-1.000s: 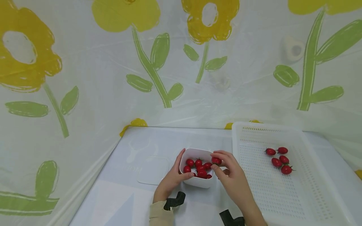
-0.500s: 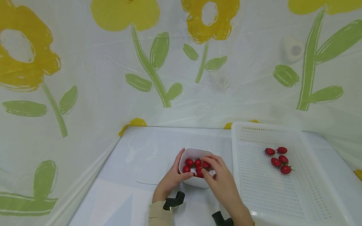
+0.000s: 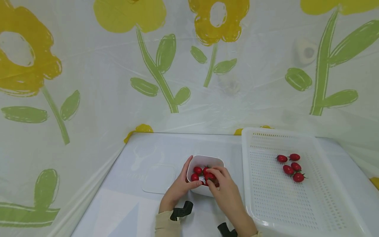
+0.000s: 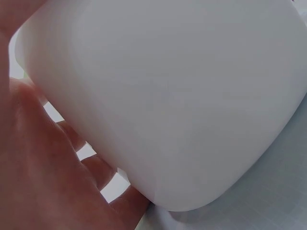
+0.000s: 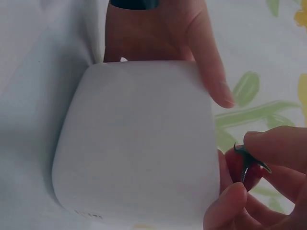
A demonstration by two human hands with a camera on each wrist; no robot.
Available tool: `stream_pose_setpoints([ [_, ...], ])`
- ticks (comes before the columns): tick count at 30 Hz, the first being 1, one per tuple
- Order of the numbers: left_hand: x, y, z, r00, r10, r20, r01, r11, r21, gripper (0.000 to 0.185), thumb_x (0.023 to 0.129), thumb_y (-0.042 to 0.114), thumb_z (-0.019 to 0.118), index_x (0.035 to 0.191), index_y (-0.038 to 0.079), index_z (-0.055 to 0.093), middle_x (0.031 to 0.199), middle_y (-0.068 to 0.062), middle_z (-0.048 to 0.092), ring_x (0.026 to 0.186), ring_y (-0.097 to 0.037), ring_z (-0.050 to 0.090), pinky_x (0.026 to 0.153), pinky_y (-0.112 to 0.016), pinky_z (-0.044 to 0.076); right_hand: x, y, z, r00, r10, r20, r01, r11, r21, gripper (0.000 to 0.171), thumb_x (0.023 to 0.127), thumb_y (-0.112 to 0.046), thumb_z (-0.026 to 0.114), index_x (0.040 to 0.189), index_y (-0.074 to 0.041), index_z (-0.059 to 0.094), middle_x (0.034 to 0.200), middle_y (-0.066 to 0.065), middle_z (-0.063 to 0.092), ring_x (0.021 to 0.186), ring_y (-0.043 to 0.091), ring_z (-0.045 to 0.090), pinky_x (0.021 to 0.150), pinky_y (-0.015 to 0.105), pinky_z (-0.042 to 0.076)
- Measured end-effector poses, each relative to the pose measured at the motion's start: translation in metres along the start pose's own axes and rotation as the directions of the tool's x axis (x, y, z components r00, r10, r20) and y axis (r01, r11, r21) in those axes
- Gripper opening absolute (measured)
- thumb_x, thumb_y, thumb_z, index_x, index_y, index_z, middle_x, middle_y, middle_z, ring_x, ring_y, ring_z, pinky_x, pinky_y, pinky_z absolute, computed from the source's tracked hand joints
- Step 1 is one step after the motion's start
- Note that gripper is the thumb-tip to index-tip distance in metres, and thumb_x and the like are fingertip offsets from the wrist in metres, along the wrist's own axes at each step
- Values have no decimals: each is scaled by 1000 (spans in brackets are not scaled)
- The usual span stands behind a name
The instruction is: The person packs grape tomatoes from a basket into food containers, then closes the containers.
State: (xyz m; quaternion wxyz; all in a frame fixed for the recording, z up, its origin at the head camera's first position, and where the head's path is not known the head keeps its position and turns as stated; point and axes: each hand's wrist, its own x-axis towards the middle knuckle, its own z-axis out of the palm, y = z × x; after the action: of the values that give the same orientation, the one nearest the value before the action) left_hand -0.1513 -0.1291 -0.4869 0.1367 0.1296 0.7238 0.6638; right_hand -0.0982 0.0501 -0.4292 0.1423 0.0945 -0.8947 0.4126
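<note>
My left hand (image 3: 180, 186) grips the left side of a white square box (image 3: 199, 191), its thumb over the near rim. In the left wrist view, the fingers lie along the wall of the box (image 4: 163, 100). My right hand (image 3: 228, 189) is at the box's mouth, pinching a cherry tomato. The right wrist view shows that cherry tomato (image 5: 235, 165), with its green stem, between thumb and fingers just above the rim. Several other red cherry tomatoes (image 3: 197, 170) lie in the box, partly hidden by the right hand.
To the right stands a large white perforated basket (image 3: 247, 184) with several cherry tomatoes (image 3: 288, 170) grouped toward its back right. A flat translucent lid (image 3: 158, 181) lies left of the box. A flower-printed sheet (image 3: 251, 108) hangs behind the table.
My right hand has moved left from the box's right rim to over its middle, pinching a cherry tomato. The left hand and the box have stayed in place.
</note>
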Motion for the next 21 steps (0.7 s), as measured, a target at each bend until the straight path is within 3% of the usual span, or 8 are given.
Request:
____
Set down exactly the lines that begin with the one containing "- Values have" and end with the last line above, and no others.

● **WRITTEN RESPONSE**:
- Values have no decimals: each is scaled by 1000 (spans in brackets are not scaled)
- The usual span stands behind a name
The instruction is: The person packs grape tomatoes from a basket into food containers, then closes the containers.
State: (xyz m; quaternion wxyz; all in a frame fixed for the recording, z up, its origin at the head camera's first position, and where the head's path is not known the head keeps its position and turns as stated; point and axes: each hand's wrist, its own x-axis towards the middle knuckle, its own z-axis out of the palm, y = z × x; after the action: of the values that give the same orientation, the one nearest the value before the action) left_hand -0.1513 -0.1291 -0.4869 0.1367 0.1296 0.7238 0.6638; right_hand -0.0982 0.0501 -0.4292 0.1423 0.0945 -0.8947 0.4126
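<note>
My left hand (image 3: 180, 186) grips the left side of a white square box (image 3: 199, 191), its thumb over the near rim. In the left wrist view, the fingers lie along the wall of the box (image 4: 163, 100). My right hand (image 3: 228, 189) is at the box's mouth, pinching a cherry tomato. The right wrist view shows that cherry tomato (image 5: 235, 165), with its green stem, between thumb and fingers just above the rim. Several other red cherry tomatoes (image 3: 197, 170) lie in the box, partly hidden by the right hand.
To the right stands a large white perforated basket (image 3: 247, 184) with several cherry tomatoes (image 3: 288, 170) grouped toward its back right. A flat translucent lid (image 3: 158, 181) lies left of the box. A flower-printed sheet (image 3: 251, 108) hangs behind the table.
My right hand has moved left from the box's right rim to over its middle, pinching a cherry tomato. The left hand and the box have stayed in place.
</note>
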Motion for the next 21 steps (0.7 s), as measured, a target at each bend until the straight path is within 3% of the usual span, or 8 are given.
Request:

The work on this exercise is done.